======== INFORMATION PROVIDED ========

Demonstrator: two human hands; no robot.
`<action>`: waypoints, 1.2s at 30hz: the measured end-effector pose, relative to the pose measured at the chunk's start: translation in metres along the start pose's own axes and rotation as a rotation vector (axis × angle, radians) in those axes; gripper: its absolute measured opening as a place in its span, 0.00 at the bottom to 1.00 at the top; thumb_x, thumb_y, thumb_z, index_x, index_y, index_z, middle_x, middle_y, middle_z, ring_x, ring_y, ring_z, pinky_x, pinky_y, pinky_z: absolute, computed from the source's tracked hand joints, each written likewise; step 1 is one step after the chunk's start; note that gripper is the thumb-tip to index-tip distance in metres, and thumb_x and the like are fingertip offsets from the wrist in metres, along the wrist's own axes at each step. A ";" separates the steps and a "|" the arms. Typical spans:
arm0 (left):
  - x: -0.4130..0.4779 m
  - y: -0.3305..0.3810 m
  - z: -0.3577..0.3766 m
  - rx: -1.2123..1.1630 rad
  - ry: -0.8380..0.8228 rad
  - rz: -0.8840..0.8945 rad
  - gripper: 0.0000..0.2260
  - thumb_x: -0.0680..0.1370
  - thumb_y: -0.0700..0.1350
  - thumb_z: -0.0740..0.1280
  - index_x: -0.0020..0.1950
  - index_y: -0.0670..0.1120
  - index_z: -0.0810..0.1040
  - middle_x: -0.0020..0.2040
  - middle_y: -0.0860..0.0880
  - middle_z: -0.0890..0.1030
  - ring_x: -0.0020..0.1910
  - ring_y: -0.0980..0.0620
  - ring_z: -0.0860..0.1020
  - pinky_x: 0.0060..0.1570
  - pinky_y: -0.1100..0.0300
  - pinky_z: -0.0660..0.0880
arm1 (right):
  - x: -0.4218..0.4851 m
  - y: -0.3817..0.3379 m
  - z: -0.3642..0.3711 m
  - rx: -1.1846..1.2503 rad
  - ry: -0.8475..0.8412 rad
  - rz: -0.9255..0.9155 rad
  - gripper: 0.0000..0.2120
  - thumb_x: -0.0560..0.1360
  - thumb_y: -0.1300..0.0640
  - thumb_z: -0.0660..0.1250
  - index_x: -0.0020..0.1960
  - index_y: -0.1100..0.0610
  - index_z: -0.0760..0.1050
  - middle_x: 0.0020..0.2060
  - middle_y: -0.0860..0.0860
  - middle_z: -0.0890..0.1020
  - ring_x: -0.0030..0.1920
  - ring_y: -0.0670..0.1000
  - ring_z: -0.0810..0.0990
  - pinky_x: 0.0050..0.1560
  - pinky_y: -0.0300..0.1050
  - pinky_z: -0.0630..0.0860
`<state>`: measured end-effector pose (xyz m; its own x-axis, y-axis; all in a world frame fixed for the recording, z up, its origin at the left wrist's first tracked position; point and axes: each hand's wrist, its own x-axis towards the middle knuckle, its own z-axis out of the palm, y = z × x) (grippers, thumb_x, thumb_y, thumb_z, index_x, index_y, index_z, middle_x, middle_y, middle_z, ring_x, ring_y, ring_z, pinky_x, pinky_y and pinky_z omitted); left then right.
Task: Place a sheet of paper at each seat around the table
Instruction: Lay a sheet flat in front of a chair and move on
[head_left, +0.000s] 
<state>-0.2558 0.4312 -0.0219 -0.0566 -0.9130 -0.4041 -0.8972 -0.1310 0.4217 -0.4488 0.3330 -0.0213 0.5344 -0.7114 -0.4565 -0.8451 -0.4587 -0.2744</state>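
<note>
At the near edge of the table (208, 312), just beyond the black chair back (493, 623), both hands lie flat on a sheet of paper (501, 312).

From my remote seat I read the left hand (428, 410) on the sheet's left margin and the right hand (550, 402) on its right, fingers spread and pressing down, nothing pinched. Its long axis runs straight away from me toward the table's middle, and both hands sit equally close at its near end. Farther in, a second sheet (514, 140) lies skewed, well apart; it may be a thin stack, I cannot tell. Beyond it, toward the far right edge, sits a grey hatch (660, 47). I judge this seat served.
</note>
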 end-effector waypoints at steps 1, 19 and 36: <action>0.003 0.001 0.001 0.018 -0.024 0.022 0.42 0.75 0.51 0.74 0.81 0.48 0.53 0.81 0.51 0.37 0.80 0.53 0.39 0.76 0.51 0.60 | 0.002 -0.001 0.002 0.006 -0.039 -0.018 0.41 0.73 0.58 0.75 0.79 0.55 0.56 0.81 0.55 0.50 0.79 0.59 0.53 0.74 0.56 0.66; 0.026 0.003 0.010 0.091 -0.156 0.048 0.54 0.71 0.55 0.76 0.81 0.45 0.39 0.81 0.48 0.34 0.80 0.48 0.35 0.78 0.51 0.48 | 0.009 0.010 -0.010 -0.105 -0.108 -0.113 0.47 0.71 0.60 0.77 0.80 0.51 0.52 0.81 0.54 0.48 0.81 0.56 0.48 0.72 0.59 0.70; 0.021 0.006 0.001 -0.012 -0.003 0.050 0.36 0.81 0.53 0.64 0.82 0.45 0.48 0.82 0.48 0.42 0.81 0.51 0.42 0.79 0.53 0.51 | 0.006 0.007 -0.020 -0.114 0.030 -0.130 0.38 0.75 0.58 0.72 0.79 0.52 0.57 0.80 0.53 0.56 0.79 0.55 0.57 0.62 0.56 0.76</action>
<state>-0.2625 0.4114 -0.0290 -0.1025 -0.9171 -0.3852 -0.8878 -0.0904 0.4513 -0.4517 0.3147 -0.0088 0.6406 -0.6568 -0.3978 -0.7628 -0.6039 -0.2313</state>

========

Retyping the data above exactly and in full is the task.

FINISHED TASK:
Demonstrator: two human hands; no robot.
`<action>`: waypoints, 1.2s at 30hz: the measured end-effector pose, relative to the pose measured at the chunk's start: translation in metres along the start pose's own axes and rotation as a rotation vector (axis × angle, radians) in those axes; gripper: its absolute measured opening as a place in its span, 0.00 at the bottom to 1.00 at the top; thumb_x, thumb_y, thumb_z, index_x, index_y, index_z, middle_x, middle_y, middle_z, ring_x, ring_y, ring_z, pinky_x, pinky_y, pinky_z: absolute, computed from the source's tracked hand joints, each written likewise; step 1 is one step after the chunk's start; note that gripper is the thumb-tip to index-tip distance in metres, and thumb_x and the like are fingertip offsets from the wrist in metres, along the wrist's own axes at each step. A ";" separates the steps and a "|" the arms. Typical spans:
arm0 (left):
  - x: -0.4130..0.4779 m
  - y: -0.3305..0.3810 m
  - z: -0.3577..0.3766 m
  - rx: -1.2123..1.1630 rad
  - ry: -0.8380..0.8228 rad
  - rz: -0.8840..0.8945 rad
  - gripper: 0.0000..0.2260
  - thumb_x: -0.0680..0.1370
  - thumb_y: -0.0700..0.1350
  - thumb_z: -0.0740..0.1280
  - index_x: -0.0020..0.1950
  - index_y: -0.0670..0.1120
  - index_z: -0.0810..0.1040
  - middle_x: -0.0020..0.2040
  - middle_y: -0.0860..0.0880
  - middle_z: -0.0890..0.1030
  - ring_x: -0.0020..0.1910
  - ring_y: -0.0980..0.0620
  - ring_z: -0.0860..0.1020
  - pinky_x: 0.0060..0.1570
  - pinky_y: -0.1100..0.0300
  - pinky_z: -0.0660..0.0880
arm1 (right):
  - x: -0.4218..0.4851 m
  - y: -0.3817..0.3379 m
  - z: -0.3642..0.3711 m
  - rx: -1.1846..1.2503 rad
  - ry: -0.8475..0.8412 rad
  - rz: -0.9255..0.9155 rad
  - gripper: 0.0000..0.2120
  - thumb_x: -0.0560..0.1360
  - thumb_y: -0.1300..0.0640
  - thumb_z: -0.0660..0.1250
  - index_x: -0.0020..0.1960
  - index_y: -0.1100..0.0610
  - index_z: -0.0760..0.1050
  - middle_x: 0.0020..0.2060
  - middle_y: -0.0860..0.0860
  - middle_z: -0.0890..0.1020
  - ring_x: -0.0030..0.1920
  - ring_y: -0.0670..0.1000
  - ring_z: -0.0810..0.0990
  - pinky_x: 0.0050..0.1560
  - pinky_y: -0.0300..0.1050
  - pinky_z: -0.0630..0.0860
`<state>`: measured end-effector pose (xyz m; its own x-axis, y-axis; all in a world frame fixed for the recording, z up, its origin at the left wrist's first tracked position; point and axes: each hand's wrist, its own x-axis towards the middle knuckle, its own z-axis out of the palm, y = z × x) (grippers, thumb_x, thumb_y, thumb_z, index_x, index_y, index_z, middle_x, middle_y, middle_z, ring_x, ring_y, ring_z, pinky_x, pinky_y and pinky_z omitted); left then right.
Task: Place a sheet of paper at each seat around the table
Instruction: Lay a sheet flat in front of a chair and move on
[head_left, +0.000s] 
<state>-0.2558 0.4312 -0.0219 -0.0566 -0.9130 -0.4041 -0.8972 -0.1310 0.4217 -0.4488 0.3330 -0.0213 0.5344 -0.7114 -0.4565 -0.8451 -0.4587 -0.2744</state>
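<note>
At the near edge of the table (208, 312), just beyond the black chair back (493, 623), both hands lie flat on a sheet of paper (501, 312).

From my remote seat I read the left hand (428, 410) on the sheet's left margin and the right hand (550, 402) on its right, fingers spread and pressing down, nothing pinched. Its long axis runs straight away from me toward the table's middle, and both hands sit equally close at its near end. Farther in, a second sheet (514, 140) lies skewed, well apart; it may be a thin stack, I cannot tell. Beyond it, toward the far right edge, sits a grey hatch (660, 47). I judge this seat served.
</note>
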 end-effector waypoints at steps 1, 19 and 36: <action>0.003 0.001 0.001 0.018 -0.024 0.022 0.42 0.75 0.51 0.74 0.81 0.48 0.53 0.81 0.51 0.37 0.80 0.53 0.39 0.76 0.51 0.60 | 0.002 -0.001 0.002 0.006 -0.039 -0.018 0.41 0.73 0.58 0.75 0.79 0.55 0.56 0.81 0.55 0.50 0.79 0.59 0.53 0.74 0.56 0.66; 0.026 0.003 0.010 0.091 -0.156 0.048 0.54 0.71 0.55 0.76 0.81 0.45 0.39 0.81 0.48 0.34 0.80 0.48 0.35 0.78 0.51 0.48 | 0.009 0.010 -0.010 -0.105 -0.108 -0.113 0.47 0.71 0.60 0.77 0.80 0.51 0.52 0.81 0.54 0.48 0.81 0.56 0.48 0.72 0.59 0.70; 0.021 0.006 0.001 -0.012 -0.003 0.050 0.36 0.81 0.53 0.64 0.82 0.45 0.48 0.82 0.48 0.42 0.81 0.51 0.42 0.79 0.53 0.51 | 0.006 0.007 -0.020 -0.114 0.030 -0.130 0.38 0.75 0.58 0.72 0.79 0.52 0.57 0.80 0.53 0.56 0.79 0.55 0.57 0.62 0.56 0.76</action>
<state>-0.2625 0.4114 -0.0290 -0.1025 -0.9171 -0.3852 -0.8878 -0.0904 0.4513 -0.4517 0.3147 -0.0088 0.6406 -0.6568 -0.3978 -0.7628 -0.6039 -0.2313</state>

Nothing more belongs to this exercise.